#### Task to complete
Reproduce the full listing that appears beneath this instruction exactly.

◆ ◆ ◆ ◆ ◆

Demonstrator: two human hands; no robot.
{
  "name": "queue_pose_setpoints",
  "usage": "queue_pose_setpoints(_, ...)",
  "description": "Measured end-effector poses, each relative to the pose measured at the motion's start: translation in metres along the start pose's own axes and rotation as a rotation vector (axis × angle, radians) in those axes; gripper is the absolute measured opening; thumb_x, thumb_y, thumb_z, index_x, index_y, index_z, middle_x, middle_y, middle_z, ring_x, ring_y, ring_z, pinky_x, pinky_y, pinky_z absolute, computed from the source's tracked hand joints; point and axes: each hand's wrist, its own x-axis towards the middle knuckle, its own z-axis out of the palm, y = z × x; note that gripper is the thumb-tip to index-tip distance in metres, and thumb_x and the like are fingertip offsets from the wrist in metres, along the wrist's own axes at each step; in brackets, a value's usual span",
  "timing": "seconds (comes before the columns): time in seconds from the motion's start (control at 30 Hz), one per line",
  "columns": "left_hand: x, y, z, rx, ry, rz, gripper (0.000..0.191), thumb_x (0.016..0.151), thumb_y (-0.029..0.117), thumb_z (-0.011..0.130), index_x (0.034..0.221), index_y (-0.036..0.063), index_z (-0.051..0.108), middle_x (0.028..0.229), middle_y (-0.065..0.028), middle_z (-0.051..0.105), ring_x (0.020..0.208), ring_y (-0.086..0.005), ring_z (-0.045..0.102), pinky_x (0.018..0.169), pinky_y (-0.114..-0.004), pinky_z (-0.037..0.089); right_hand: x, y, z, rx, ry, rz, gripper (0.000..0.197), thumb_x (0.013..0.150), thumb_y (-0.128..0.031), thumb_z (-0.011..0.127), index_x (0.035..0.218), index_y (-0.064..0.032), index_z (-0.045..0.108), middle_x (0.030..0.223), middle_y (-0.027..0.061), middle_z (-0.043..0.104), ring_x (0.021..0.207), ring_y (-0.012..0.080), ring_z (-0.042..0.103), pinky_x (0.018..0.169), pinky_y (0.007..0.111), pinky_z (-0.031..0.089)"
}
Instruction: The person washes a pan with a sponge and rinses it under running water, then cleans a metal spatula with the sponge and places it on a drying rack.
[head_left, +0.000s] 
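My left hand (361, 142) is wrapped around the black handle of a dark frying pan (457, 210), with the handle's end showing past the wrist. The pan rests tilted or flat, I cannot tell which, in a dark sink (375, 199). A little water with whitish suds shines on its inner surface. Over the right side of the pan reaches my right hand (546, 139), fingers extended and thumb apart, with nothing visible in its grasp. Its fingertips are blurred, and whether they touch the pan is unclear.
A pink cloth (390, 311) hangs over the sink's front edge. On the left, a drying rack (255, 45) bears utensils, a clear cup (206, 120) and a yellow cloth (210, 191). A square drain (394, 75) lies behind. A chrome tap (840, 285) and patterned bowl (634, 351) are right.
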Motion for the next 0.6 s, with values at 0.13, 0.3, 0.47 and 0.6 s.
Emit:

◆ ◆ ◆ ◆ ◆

#### Finished exercise
Demonstrator: two human hands; no robot.
{
  "name": "queue_pose_setpoints",
  "usage": "queue_pose_setpoints(_, ...)",
  "description": "Measured end-effector poses, each relative to the pose measured at the motion's start: translation in metres along the start pose's own axes and rotation as a rotation vector (axis × angle, radians) in those axes; gripper is the absolute measured opening; thumb_x, thumb_y, thumb_z, index_x, index_y, index_z, middle_x, middle_y, middle_z, ring_x, ring_y, ring_z, pinky_x, pinky_y, pinky_z absolute, computed from the source's tracked hand joints; point and axes: each hand's wrist, its own x-axis towards the middle knuckle, its own z-axis out of the palm, y = z × x; note that gripper is the thumb-tip to index-tip distance in metres, and thumb_x and the like are fingertip offsets from the wrist in metres, along the wrist's own axes at each step; in brackets, a value's usual span",
  "timing": "seconds (comes before the columns): time in seconds from the motion's start (control at 30 Hz), one per line",
  "columns": "left_hand: x, y, z, rx, ry, rz, gripper (0.000..0.191), thumb_x (0.016..0.151), thumb_y (-0.029..0.117), thumb_z (-0.011..0.130), index_x (0.034..0.221), index_y (-0.036..0.063), index_z (-0.051..0.108), middle_x (0.028..0.229), middle_y (-0.065..0.028), middle_z (-0.051..0.105), ring_x (0.020..0.208), ring_y (-0.086..0.005), ring_z (-0.045..0.102), pinky_x (0.018..0.169), pinky_y (-0.114..-0.004), pinky_z (-0.037..0.089); right_hand: x, y, z, rx, ry, rz, gripper (0.000..0.197), thumb_x (0.013..0.150), thumb_y (-0.128..0.031), thumb_z (-0.011..0.127), index_x (0.035..0.218), index_y (-0.064..0.032), index_z (-0.045..0.108), middle_x (0.030..0.223), middle_y (-0.027..0.061), middle_z (-0.043..0.104), ring_x (0.021..0.207), ring_y (-0.012..0.080), ring_z (-0.042..0.103), pinky_x (0.018..0.169), pinky_y (0.007..0.111), pinky_z (-0.031..0.089)"
}
Instruction: The person washes a pan with a sponge and rinses it under running water, then cleans a metal spatula with the sponge and places it on a drying rack.
[head_left, +0.000s] 
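My left hand (361, 142) is wrapped around the black handle of a dark frying pan (457, 210), with the handle's end showing past the wrist. The pan rests tilted or flat, I cannot tell which, in a dark sink (375, 199). A little water with whitish suds shines on its inner surface. Over the right side of the pan reaches my right hand (546, 139), fingers extended and thumb apart, with nothing visible in its grasp. Its fingertips are blurred, and whether they touch the pan is unclear.
A pink cloth (390, 311) hangs over the sink's front edge. On the left, a drying rack (255, 45) bears utensils, a clear cup (206, 120) and a yellow cloth (210, 191). A square drain (394, 75) lies behind. A chrome tap (840, 285) and patterned bowl (634, 351) are right.
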Motion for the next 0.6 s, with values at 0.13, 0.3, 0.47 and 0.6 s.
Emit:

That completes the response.